TASK DETAILS: For the word "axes", state how many lines below contain it. Give no other text.
INFORMATION SHOWN START
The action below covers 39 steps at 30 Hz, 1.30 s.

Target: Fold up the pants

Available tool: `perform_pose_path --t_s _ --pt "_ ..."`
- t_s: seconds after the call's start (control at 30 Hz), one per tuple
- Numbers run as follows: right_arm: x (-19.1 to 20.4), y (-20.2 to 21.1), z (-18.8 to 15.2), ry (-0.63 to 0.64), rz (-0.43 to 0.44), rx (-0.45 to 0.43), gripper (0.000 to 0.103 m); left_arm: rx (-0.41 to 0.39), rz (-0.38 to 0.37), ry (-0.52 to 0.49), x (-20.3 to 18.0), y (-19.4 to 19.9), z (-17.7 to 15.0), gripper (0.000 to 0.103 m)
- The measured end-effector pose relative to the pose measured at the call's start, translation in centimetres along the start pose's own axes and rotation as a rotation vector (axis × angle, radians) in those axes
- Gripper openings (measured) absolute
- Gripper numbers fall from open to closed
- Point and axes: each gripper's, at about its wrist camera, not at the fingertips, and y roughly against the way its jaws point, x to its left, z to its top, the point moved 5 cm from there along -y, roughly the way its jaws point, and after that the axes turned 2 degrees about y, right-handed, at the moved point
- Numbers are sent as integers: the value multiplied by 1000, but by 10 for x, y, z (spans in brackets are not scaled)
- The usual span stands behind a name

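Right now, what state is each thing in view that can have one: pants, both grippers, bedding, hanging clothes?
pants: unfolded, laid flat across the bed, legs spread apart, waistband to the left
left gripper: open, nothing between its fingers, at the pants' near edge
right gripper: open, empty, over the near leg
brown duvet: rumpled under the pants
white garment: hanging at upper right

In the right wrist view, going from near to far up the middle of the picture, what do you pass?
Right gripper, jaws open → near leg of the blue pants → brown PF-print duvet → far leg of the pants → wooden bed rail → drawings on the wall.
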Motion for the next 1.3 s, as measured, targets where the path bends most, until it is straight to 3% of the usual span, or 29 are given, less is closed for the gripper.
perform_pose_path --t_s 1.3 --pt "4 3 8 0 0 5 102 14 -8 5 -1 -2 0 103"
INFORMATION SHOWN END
RESULT FOR THIS EXERCISE: 2